*Work instructions*
Your task is to copy each line of the material that holds the word "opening".

- - -

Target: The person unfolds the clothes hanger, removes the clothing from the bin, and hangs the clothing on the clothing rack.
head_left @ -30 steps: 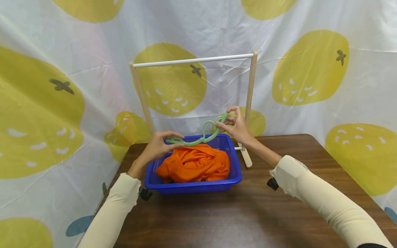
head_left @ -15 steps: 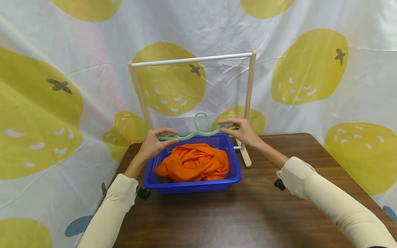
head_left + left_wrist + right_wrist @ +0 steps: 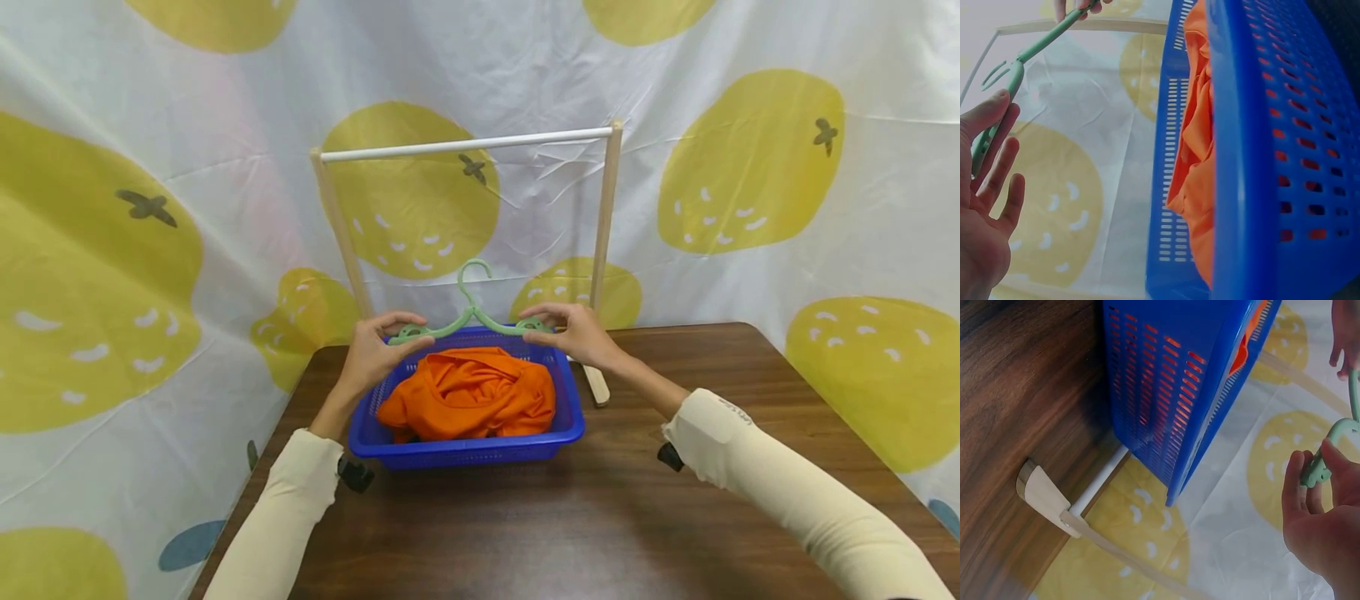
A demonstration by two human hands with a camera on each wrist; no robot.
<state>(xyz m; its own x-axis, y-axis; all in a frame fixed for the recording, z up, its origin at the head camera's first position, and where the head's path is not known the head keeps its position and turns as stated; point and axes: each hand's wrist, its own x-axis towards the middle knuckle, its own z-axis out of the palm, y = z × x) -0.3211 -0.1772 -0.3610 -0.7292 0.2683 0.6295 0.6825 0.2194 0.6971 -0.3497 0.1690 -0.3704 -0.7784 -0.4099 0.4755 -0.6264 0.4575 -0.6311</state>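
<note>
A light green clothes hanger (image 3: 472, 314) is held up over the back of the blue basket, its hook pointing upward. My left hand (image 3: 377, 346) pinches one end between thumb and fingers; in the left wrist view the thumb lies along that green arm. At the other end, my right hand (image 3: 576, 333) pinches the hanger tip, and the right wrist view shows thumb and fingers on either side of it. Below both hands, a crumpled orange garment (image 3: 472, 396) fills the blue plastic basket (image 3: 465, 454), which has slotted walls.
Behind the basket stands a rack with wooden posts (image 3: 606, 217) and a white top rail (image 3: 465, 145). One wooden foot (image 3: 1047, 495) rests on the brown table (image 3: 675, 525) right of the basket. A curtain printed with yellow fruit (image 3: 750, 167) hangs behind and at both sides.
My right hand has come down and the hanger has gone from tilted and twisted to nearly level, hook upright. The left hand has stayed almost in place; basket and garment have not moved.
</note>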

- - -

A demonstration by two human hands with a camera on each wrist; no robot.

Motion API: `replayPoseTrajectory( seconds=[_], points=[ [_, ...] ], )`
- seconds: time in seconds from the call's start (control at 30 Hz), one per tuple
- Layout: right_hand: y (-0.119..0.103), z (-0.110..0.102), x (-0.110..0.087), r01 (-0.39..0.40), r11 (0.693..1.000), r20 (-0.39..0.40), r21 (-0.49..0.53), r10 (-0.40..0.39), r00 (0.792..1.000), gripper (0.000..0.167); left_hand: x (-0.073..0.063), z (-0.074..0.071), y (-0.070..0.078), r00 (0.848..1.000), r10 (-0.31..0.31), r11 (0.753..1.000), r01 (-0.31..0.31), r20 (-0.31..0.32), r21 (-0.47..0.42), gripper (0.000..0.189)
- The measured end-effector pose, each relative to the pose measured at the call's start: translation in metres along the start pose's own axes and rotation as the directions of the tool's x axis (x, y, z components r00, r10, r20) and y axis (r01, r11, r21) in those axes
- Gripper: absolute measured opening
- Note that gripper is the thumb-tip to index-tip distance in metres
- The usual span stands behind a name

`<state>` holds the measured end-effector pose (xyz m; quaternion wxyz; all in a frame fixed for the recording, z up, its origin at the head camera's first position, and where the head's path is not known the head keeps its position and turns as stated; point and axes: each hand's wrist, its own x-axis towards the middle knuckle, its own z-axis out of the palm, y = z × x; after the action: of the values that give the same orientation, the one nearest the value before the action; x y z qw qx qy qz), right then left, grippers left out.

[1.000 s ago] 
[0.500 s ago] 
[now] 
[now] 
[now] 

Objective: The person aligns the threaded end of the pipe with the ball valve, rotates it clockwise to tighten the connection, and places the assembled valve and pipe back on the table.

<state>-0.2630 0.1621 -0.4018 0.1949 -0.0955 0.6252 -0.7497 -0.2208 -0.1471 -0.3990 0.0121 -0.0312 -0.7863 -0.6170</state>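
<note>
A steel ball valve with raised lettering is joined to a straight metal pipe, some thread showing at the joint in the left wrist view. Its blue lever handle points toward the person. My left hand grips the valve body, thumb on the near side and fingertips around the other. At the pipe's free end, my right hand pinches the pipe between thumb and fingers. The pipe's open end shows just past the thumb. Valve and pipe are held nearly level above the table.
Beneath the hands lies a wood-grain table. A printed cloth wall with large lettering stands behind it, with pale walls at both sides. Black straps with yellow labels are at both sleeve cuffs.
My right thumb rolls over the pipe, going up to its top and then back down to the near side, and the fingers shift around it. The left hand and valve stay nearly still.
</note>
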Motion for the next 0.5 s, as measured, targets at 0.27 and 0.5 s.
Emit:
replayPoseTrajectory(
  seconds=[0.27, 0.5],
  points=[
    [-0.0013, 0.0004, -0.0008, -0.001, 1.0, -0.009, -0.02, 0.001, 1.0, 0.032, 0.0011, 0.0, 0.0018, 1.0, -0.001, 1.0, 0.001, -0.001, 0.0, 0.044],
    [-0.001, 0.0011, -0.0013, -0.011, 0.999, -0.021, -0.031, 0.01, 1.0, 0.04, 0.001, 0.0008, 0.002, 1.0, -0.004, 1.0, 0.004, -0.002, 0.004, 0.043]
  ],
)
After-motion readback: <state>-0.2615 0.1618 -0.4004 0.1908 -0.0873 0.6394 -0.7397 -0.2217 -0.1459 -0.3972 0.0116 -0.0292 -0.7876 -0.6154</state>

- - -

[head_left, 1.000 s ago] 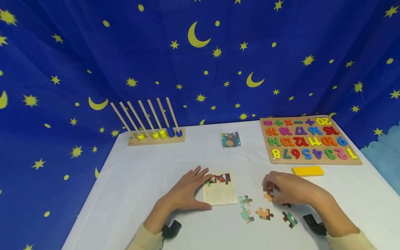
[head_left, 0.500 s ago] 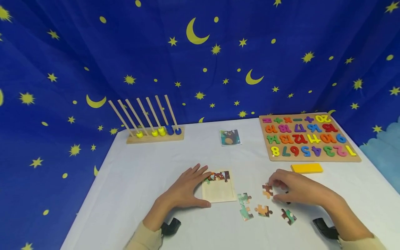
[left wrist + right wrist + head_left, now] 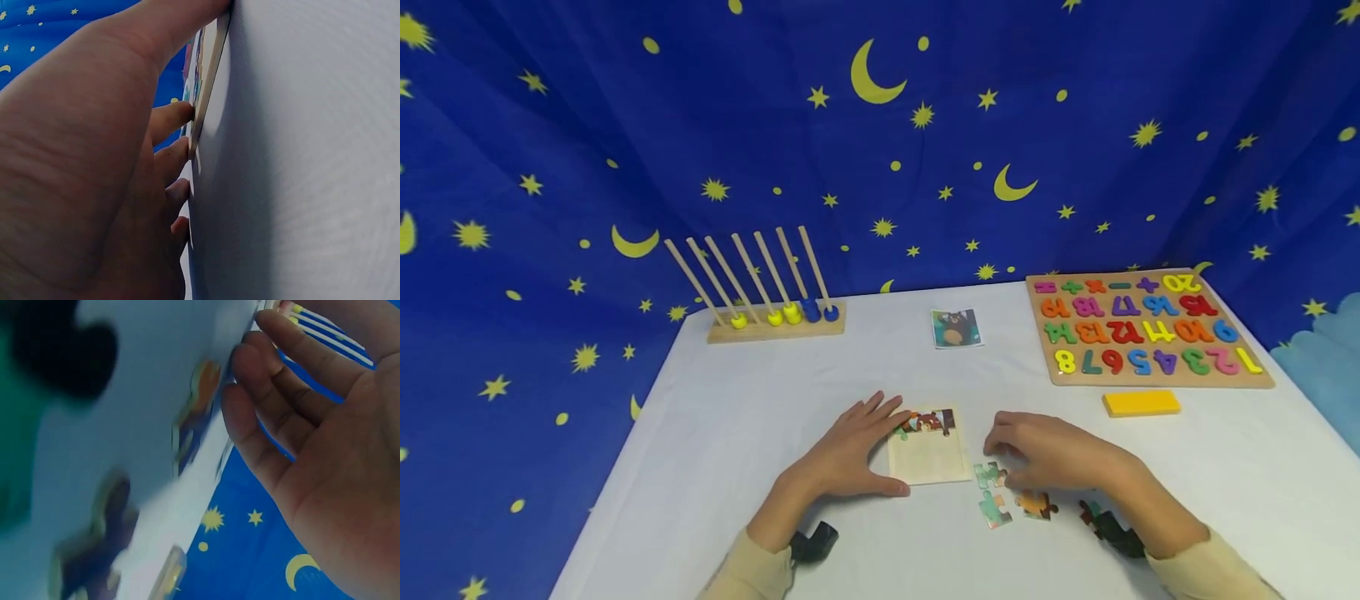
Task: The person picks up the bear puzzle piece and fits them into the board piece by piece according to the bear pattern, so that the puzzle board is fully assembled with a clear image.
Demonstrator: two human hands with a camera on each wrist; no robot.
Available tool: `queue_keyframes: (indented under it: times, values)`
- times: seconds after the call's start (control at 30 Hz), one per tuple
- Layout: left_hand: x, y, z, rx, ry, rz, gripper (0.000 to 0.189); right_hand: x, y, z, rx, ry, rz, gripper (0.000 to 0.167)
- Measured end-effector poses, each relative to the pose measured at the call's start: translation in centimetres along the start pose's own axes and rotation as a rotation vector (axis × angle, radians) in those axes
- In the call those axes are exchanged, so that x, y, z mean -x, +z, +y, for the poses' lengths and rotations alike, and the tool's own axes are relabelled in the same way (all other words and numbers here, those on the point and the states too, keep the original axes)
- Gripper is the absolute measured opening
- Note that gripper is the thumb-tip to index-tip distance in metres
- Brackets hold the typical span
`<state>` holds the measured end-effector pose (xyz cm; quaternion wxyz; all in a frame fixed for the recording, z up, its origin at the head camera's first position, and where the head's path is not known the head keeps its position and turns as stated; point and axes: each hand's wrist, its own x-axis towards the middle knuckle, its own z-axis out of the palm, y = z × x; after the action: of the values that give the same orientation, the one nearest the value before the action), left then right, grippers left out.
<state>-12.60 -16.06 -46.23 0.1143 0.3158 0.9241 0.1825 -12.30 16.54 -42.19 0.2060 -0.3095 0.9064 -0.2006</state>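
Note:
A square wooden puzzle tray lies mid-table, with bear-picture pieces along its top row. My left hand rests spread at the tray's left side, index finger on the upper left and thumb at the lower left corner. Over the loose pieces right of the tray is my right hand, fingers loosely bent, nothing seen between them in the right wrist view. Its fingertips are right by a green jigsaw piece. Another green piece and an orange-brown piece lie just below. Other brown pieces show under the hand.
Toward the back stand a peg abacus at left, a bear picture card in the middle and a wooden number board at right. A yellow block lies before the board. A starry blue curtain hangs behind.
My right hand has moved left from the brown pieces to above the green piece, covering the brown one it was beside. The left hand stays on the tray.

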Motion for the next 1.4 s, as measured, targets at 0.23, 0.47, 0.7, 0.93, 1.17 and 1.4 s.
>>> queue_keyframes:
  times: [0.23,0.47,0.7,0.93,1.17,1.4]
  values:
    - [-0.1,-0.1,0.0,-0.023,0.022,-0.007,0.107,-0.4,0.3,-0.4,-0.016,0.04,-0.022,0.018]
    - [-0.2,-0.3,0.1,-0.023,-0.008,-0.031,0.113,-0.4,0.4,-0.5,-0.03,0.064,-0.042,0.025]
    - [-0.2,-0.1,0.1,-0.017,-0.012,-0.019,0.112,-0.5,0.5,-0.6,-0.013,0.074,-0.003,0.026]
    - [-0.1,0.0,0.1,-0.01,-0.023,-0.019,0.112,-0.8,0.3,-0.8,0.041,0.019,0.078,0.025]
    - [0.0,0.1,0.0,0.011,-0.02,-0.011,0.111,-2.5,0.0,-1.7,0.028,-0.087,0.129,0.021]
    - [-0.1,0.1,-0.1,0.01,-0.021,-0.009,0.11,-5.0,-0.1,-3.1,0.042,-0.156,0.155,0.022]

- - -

*Answer to this exercise*
- Gripper: absolute measured opening
- Gripper is the absolute measured opening

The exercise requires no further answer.